First I needed a dataset of projects, start dates, standards and programme. I got the results in CSV format by using the sparqlproxy web service that I use in this tutorial and stole and edited a query from Martin

Sparql:

PREFIX rdfs:
PREFIX jisc:
PREFIX doap:
PREFIX prod:
SELECT DISTINCT ?projectID ?Project ?Programme ?Strand ?Standards ?Comments ?StartDate ?EndDate
WHERE {
?projectID a doap:Project .
?projectID prod:programme ?Programme .
?projectID jisc:start-date ?StartDate .
?projectID jisc:end-date ?EndDate .
OPTIONAL { ?projectID prod:strand ?Strand } .
# FILTER regex(?strand, “^open education”, “i”) .
?projectID jisc:short-name ?Project .
?techRelation doap:Project ?projectID .
?techRelation prod:technology ?TechnologyID .
FILTER regex(str(?TechnologyID), “^http://prod.cetis.ac.uk/standard/”) .
?TechnologyID rdfs:label ?Standards .
OPTIONAL { ?techRelation prod:comment ?Comments } .
}

From this I created a pivot table of all standards, and how much they appeared in each projects and programmes for each year (using the project start date). After importing this into R, it took two lines to grab the google visualisation package and plot this as Google Visualisation Chart.

library(“googleVis”)
M = gvisMotionChart(data=prod_csv, idvar=”Standards”, timevar=”Year”, chartid=”Standards”)

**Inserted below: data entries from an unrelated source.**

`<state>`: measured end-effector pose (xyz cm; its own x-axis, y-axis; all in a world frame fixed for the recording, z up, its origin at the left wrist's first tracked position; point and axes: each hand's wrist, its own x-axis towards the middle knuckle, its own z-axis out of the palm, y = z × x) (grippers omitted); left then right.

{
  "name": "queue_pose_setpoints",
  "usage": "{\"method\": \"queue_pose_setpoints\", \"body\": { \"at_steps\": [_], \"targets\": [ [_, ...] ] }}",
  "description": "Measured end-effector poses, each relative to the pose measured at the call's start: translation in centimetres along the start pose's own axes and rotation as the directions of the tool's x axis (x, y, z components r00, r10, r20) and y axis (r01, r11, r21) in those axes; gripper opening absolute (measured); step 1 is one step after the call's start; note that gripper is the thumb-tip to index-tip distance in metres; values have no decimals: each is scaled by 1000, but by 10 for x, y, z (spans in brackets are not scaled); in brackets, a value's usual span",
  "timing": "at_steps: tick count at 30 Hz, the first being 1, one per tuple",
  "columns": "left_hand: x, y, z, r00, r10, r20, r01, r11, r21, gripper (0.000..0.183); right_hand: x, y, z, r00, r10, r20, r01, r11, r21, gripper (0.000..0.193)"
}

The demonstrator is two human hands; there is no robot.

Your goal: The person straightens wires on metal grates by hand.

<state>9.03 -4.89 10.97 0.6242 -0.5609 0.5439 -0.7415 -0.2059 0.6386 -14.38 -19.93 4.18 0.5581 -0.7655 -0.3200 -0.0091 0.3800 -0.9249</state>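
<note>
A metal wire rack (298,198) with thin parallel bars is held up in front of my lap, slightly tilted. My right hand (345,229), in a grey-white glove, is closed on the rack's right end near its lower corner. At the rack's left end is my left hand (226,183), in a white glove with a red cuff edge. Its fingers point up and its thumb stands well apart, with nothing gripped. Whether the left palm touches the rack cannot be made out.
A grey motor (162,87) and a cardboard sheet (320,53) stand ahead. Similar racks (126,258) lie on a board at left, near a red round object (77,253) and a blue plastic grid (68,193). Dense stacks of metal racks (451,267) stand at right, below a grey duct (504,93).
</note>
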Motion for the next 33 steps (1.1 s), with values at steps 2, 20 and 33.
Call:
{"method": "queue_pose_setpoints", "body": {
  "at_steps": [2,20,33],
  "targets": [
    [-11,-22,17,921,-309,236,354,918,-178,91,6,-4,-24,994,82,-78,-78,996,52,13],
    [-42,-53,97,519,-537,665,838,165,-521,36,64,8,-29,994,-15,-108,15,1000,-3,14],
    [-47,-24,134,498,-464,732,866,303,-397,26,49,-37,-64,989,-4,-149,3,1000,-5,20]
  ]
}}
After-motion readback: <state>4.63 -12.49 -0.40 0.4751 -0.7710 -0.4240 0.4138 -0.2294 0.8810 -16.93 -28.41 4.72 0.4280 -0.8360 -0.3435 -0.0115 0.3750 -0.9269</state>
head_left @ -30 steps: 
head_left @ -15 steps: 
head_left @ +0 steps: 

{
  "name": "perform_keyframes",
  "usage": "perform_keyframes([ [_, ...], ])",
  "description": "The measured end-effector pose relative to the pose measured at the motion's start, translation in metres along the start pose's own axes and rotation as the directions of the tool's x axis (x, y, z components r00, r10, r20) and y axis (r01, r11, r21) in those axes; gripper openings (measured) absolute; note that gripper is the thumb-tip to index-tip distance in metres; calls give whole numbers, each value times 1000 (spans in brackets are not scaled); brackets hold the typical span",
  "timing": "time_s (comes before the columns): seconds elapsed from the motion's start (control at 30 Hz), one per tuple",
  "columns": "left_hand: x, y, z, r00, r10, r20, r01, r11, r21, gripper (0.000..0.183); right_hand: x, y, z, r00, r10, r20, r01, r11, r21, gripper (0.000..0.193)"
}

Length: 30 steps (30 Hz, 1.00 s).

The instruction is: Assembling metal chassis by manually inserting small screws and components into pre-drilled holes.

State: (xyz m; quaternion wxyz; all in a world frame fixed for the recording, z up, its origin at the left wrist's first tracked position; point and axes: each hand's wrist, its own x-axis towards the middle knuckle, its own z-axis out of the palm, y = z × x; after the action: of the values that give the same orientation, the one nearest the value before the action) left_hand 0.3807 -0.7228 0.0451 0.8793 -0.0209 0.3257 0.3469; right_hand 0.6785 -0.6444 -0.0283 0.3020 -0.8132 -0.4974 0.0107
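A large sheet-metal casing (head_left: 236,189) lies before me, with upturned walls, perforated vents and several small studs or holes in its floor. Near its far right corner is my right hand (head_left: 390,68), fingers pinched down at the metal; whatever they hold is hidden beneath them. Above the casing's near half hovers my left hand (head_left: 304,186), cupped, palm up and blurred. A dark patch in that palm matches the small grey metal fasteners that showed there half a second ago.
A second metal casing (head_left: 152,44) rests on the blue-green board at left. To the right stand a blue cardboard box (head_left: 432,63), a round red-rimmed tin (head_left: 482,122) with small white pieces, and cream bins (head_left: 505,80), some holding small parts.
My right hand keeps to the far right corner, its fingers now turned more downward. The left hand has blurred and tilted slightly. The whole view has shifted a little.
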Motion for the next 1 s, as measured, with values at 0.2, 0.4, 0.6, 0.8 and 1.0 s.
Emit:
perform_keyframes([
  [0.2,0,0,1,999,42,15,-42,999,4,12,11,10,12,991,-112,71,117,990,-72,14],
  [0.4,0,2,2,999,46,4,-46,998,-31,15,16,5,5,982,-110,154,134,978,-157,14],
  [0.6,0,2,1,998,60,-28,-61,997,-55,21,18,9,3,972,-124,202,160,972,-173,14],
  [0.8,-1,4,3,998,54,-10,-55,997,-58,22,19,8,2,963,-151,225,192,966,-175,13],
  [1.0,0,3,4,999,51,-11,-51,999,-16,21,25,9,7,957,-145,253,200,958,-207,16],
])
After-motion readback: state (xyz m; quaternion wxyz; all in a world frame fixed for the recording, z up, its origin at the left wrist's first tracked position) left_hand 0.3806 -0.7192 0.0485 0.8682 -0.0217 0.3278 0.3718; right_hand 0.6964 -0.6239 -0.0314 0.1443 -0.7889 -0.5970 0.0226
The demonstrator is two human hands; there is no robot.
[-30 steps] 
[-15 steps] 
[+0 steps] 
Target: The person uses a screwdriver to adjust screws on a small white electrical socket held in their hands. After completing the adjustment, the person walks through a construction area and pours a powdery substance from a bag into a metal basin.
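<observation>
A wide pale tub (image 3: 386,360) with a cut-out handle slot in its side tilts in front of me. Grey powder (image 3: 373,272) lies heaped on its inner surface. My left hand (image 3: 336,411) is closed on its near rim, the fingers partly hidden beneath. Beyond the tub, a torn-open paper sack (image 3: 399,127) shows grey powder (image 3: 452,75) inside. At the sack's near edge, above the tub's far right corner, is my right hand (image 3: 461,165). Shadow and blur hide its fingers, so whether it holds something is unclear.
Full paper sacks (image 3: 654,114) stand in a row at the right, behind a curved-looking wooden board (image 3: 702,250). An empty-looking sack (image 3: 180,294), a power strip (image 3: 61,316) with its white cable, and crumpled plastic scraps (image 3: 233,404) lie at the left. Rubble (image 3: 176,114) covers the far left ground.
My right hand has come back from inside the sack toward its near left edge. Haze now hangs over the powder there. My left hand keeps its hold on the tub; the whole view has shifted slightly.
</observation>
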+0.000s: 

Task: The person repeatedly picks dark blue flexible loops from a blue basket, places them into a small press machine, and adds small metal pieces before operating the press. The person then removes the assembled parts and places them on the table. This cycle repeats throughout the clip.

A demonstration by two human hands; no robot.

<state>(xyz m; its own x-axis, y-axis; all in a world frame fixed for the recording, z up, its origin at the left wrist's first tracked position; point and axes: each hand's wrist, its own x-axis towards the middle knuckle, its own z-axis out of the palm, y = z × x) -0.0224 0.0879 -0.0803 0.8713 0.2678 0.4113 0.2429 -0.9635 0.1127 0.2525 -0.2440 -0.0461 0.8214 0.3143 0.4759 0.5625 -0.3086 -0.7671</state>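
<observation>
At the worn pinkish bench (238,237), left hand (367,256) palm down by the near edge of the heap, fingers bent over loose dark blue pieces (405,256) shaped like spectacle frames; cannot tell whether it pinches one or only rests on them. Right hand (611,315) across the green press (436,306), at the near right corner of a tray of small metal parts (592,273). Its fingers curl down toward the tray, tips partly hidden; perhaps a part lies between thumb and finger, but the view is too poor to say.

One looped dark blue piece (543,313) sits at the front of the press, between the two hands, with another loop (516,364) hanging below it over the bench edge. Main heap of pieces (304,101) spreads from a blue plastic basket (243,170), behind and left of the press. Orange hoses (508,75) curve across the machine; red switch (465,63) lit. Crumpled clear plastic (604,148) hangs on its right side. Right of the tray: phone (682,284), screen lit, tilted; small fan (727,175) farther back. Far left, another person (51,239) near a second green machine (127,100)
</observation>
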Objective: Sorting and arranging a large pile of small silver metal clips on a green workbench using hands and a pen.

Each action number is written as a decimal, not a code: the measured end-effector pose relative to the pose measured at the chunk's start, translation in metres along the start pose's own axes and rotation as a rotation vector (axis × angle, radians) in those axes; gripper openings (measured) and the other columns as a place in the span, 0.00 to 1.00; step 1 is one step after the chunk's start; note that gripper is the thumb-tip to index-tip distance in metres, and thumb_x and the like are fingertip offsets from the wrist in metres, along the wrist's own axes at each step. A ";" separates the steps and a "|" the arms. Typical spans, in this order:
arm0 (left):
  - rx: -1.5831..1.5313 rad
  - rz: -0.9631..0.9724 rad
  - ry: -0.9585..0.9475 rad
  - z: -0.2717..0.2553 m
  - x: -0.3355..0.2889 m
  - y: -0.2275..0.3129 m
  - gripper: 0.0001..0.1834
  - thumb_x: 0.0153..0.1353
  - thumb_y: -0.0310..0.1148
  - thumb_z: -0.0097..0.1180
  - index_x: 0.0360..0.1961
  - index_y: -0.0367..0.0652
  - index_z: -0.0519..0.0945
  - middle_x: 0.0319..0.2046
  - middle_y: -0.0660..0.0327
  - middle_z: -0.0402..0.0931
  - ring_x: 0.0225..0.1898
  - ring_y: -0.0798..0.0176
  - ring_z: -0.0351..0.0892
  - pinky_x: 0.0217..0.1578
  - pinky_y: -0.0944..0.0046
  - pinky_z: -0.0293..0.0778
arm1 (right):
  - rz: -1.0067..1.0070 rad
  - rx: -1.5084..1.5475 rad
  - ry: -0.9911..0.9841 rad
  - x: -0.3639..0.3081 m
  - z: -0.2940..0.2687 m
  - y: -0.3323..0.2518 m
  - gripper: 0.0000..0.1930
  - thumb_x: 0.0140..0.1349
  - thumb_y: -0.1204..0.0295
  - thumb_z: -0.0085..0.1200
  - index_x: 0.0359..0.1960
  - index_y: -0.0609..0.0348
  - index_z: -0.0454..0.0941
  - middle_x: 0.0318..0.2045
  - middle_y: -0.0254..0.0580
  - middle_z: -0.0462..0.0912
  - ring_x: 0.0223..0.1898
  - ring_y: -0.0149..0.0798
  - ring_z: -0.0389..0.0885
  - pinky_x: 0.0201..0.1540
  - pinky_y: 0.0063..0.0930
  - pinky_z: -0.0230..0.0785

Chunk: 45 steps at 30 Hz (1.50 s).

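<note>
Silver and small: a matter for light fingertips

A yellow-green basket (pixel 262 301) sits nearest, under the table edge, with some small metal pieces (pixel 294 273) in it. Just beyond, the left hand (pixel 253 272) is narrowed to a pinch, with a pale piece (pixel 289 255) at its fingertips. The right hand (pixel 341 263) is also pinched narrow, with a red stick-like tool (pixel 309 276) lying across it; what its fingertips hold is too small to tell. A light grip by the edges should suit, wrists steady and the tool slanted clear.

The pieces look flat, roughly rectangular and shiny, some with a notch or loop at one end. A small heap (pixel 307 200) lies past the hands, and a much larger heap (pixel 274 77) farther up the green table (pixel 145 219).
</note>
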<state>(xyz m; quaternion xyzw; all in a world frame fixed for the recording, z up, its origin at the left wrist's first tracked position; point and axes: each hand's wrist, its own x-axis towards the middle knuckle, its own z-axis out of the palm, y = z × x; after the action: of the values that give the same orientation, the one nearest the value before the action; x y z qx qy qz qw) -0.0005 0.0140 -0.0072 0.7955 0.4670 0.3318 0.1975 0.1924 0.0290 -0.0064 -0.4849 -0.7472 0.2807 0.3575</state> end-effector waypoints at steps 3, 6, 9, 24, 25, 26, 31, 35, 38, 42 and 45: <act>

Which gives you the ‘Hans Rosling’ style flow chart. I can’t get this to embed in my wordpress blog, but you can click the diagram to view the interaction version. The higher up a standard is the more projects it is in and the further across it goes the more programmes it spans.

Google Visualisation Chart

Some things it made me think about:

  1. Data from PROD is inconsistent
  2. Standards can be spelt differently; some programmes/projects might have had a more time spent on inputting related standards than others

  3. How useful is it?
  4. This was extremely easy to do, but is it worth doing? I feel it has value for me because its made me think about the way JISC CETIS staff use PROD and the sort of data we input. Would this be of value to anybody else?  Although it was interesting to see the high number of projects across three programmes that involved XCRI in 2008.

  5. Do we need all that data?
  6. There are a lot of standards represented in the visualisation. Do we need them all? Can we concentrate on subsets of this data.